Reliance-BP gasfield exploration approved

Reliance Industries has won a number of long-awaited permissions from India’s government relating to a major gasfield it co-owns with BP, raising hopes that the two companies may soon be able to stem falling production levels.

Billionaire Mukesh Ambani’s Mumbai-based conglomerate has been involved in a series of public disagreements over the future of the field, known as KG-D6, delaying capital expenditure and exploration decisions.

    The decision on Tuesday, taken by a management committee that includes representatives from Reliance, BP and India’s government, gave permission to explore three new gas discoveries within the existing field.

    The committee also approved budgets totalling about $1bn, relating to spending undertaken by Reliance on KG-D6 in recent years.

    BP bought a 30 per cent stake in the field for $7.2bn in July 2011, although a mixture of declining production and bureaucratic difficulties have seen many analysts reduce their estimates of the value of their stake.

    Rumours that the permissions were imminently to be granted prompted Reliance’s share price to rise more than 5 per cent on Tuesday, signalling hopes from investors that this could be the first in a series of further approvals.

    The move could also signal a thaw in relations between Reliance and the government, as part of wider attempts in New Delhi to appease worried international investors, analysts said.

    “To my mind there has been a shift,” said Arvind Mahajan, head of energy at KPMG India. “A slightly more sensible view seems to be prevailing in recent months, one which has realised that the government’s previous approach was having a negative impact on investment more generally.
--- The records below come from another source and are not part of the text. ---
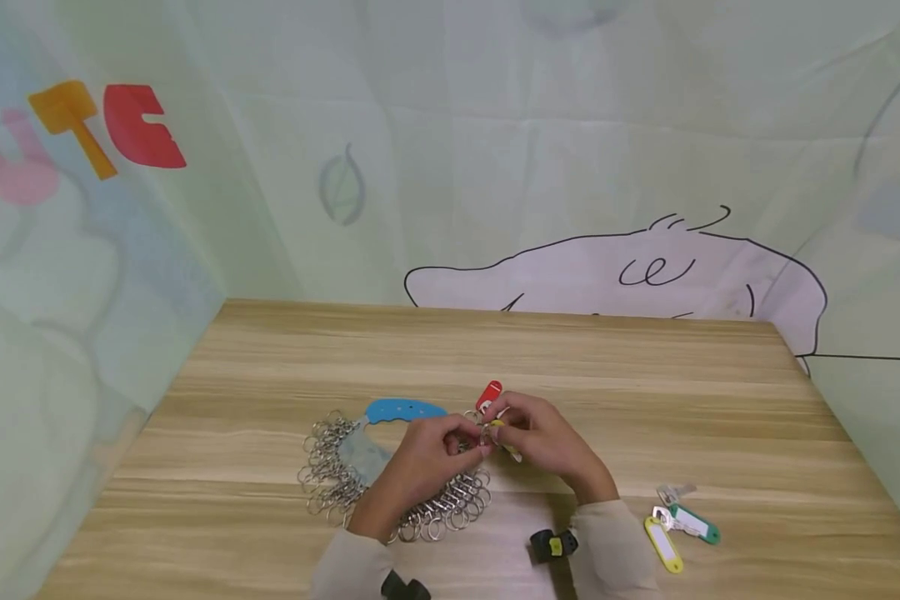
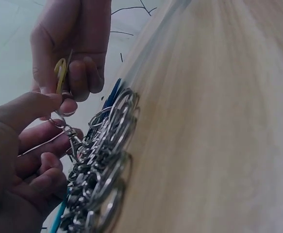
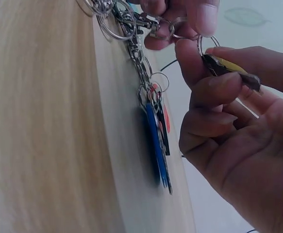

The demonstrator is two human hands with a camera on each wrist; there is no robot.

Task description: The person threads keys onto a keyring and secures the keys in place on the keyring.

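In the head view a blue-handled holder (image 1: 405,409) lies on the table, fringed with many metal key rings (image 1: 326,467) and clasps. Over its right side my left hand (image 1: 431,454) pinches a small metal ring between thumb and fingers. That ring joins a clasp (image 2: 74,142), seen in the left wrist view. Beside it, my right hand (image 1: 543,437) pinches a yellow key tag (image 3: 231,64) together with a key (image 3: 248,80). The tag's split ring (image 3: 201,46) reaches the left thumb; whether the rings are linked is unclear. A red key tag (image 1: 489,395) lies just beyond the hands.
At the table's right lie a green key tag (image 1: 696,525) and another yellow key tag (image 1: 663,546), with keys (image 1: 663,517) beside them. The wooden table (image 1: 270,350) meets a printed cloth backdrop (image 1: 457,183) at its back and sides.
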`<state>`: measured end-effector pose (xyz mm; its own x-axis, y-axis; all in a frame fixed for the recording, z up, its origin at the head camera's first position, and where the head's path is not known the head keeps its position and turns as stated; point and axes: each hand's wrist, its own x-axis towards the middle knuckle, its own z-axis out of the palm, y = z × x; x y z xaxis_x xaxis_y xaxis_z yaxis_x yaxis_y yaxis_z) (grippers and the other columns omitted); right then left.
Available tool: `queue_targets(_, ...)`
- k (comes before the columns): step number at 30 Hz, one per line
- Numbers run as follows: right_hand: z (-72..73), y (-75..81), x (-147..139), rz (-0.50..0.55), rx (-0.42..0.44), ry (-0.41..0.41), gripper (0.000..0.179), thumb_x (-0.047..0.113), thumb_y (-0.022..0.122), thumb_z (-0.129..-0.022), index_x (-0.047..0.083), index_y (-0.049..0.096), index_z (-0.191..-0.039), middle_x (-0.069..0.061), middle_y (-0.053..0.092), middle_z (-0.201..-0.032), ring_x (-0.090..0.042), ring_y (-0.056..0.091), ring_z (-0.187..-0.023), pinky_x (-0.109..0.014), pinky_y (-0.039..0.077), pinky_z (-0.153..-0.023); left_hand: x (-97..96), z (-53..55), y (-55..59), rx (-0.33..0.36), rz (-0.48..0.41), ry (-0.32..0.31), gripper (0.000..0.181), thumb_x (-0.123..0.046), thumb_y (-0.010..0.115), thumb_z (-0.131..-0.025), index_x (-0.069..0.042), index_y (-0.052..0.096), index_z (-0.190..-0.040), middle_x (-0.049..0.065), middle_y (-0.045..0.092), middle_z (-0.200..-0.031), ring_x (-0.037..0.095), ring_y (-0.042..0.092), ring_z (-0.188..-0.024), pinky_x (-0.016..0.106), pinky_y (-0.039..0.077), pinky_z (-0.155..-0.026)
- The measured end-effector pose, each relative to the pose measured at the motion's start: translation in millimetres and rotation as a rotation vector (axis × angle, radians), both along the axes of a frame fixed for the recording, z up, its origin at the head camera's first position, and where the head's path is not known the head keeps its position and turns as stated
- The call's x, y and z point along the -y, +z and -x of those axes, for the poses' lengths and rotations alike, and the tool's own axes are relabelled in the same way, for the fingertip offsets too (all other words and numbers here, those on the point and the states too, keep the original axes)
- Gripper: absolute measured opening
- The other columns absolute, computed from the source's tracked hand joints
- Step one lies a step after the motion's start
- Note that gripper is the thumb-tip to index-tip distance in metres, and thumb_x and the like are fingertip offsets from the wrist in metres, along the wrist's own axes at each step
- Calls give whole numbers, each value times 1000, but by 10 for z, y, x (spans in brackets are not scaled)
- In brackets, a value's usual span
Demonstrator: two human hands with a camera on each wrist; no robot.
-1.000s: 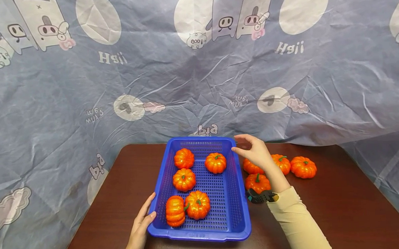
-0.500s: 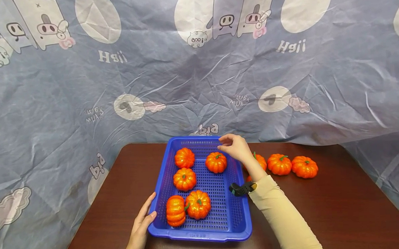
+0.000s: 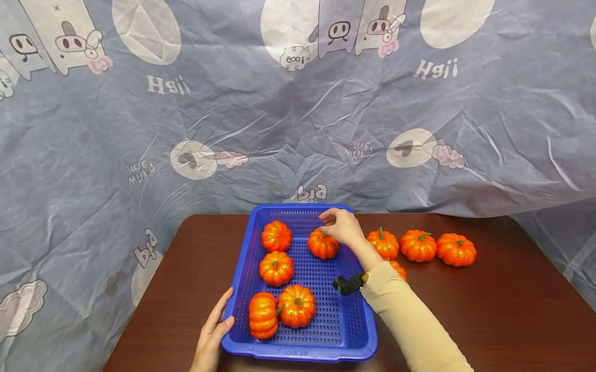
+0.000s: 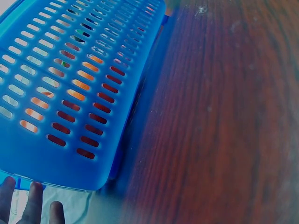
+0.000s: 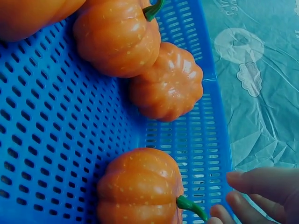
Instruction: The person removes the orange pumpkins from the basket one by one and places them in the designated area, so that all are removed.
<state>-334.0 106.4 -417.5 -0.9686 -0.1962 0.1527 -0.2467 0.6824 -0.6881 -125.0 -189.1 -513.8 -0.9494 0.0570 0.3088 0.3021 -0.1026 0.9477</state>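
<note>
Right hand (image 3: 343, 228) has moved left, fingers parted near a pumpkin (image 3: 322, 247); left hand (image 3: 208, 344) touches the blue perforated basket (image 3: 300, 352), fingers extended.

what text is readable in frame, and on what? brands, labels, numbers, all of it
"BOO i": small cloud prints on the backdrop cloth; one at the right edge is cut off.
"Hgii": backdrop cloth, twice.
Upside-down word, perhaps "pig": cloth, just behind the basket.
Flipped two-line lettering on cloth: not legible.
Marking on basket's front rim: too faint to read.
No brands or numbers legible.
</note>
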Motion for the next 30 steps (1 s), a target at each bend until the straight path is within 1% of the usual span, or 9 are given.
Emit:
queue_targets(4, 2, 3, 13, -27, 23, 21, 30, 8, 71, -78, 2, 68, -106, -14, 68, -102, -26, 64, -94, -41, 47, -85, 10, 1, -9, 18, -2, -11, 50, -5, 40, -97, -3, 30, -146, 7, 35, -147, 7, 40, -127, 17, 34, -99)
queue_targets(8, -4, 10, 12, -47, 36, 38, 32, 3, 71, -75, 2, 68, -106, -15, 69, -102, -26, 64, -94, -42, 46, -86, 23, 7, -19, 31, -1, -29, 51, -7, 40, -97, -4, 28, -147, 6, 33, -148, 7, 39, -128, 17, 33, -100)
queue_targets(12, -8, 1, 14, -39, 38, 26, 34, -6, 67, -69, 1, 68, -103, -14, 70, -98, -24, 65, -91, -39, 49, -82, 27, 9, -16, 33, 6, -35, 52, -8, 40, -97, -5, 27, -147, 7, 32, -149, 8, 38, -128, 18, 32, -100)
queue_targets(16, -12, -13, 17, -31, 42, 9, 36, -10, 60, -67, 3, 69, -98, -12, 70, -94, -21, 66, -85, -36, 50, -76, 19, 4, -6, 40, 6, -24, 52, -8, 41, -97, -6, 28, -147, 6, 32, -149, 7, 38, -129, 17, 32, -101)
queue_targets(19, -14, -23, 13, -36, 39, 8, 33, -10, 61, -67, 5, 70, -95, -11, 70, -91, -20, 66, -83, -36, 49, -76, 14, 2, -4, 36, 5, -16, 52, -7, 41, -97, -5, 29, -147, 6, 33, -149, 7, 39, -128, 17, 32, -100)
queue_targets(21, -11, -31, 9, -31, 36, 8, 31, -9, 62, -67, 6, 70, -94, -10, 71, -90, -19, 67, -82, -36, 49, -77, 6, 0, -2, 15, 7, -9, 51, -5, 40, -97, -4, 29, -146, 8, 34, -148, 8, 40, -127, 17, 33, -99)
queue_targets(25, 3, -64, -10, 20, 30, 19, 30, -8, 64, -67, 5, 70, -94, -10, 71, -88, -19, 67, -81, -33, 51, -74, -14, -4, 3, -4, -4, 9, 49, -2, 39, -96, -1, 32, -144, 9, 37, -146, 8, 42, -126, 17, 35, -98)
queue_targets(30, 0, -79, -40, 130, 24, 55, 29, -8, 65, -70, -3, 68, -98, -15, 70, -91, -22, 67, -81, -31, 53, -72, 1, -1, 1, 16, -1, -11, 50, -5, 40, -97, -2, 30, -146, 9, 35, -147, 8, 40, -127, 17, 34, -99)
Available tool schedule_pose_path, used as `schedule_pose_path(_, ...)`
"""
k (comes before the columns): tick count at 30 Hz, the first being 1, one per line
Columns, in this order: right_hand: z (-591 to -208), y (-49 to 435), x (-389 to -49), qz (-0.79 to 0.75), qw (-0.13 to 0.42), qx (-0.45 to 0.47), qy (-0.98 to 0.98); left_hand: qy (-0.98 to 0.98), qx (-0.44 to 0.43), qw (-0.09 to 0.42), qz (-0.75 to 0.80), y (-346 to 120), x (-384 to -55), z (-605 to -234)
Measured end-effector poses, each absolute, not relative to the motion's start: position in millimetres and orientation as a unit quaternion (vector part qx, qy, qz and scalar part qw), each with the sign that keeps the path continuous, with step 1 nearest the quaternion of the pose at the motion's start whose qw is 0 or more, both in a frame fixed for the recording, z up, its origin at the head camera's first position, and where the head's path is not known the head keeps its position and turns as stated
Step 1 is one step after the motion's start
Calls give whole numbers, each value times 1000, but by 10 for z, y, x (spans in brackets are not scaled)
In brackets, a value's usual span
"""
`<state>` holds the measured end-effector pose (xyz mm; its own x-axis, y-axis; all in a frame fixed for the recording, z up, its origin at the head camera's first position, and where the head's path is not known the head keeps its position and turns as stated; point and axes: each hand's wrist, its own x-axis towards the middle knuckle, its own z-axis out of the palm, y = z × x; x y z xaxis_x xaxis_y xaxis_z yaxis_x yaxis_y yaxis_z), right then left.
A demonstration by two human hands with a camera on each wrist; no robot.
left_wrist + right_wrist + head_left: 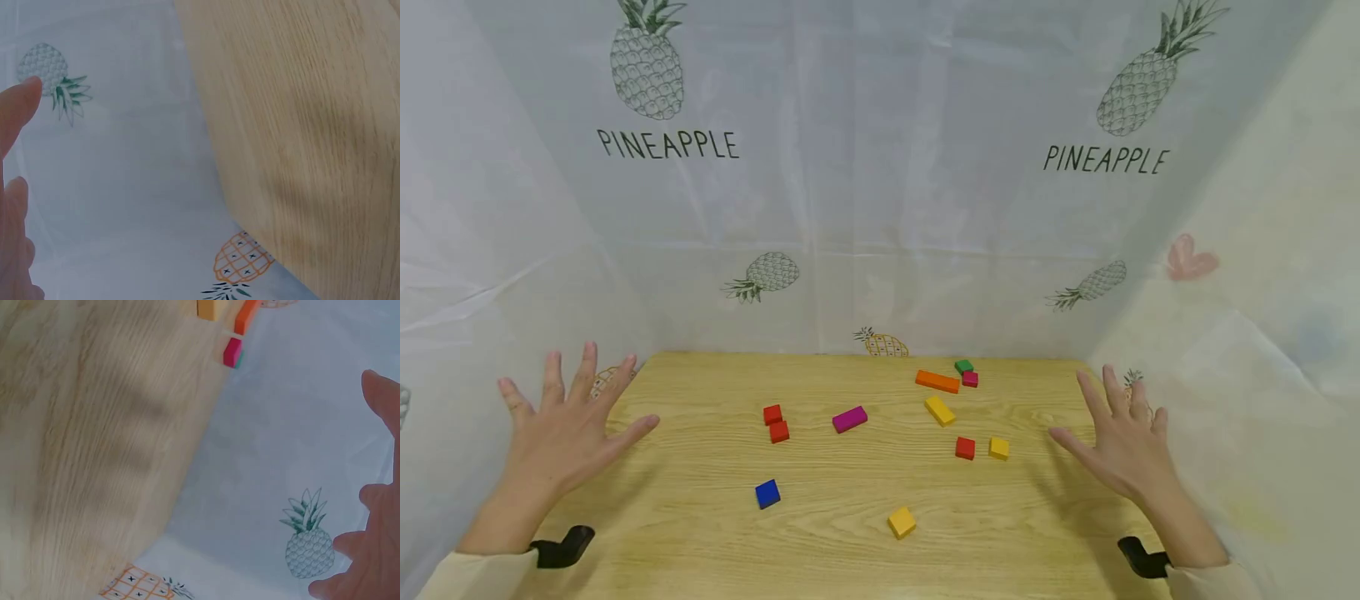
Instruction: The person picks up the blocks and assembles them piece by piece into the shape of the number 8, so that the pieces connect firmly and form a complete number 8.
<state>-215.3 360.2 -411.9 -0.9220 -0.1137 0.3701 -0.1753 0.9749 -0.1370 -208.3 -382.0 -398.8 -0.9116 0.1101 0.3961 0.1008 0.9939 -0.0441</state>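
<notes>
My left hand (561, 433) is spread above the left side of the wooden table, holding nothing. On the right side my right hand (1123, 442) is spread in the same way, with nothing in it. Nearest to the left hand are two red blocks (778, 432) and a blue block (767, 494). A yellow cube (998, 448) and a red cube (966, 448) lie closest to the right hand. Between the hands are a purple block (850, 419), a longer yellow block (939, 411) and another yellow block (902, 522).
Toward the back edge lie an orange bar (937, 381), a green block (964, 366) and a pink block (970, 379). A pale pineapple-print sheet (865, 192) rises behind the wooden table (700, 550) and along both sides.
</notes>
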Motion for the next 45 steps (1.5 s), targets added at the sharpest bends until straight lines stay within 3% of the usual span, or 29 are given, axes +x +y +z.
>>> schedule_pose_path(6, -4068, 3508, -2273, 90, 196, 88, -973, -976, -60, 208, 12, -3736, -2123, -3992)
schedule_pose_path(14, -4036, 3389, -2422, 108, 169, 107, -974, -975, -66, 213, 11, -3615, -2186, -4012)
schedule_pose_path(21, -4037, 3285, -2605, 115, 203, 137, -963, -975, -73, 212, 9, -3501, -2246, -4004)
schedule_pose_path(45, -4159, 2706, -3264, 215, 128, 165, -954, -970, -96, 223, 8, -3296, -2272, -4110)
Stopping this investment was never in India’s interest.”

    Tuesday’s move comes one day after Palaniappan Chidambaram, India’s newly appointed finance minister, cheered business leaders by promising to reduce barriers to international investment as part of a new push to restore his government’s battered reputation for economic competence.

    Production from the field, located off India’s eastern coast in the Krishna Godavari basin, has fallen by nearly half since 2010, and now averages 31m standard cubic metres a day.

    Estimates of the total reserves remaining in the field have also fallen sharply, with Niko Resources, a Canadian group that owns a 10 per cent stake, recently cutting its reserve estimate by nearly 80 per cent.

    Wider concerns over possible investigations by government auditors have also seen investment decisions relating to the field stuck in bureaucratic limbo, often for years at a time, as worried officials avoided decisions that could be interpreted as unduly favouring Mr Ambani, India’s richest industrialist.

    Tuesday’s decision clears one of the hurdles facing Reliance and BP as they develop a wider plan to increase production from KG-D6 and nearby “satellite” fields, due to be submitted to India’s government later this year.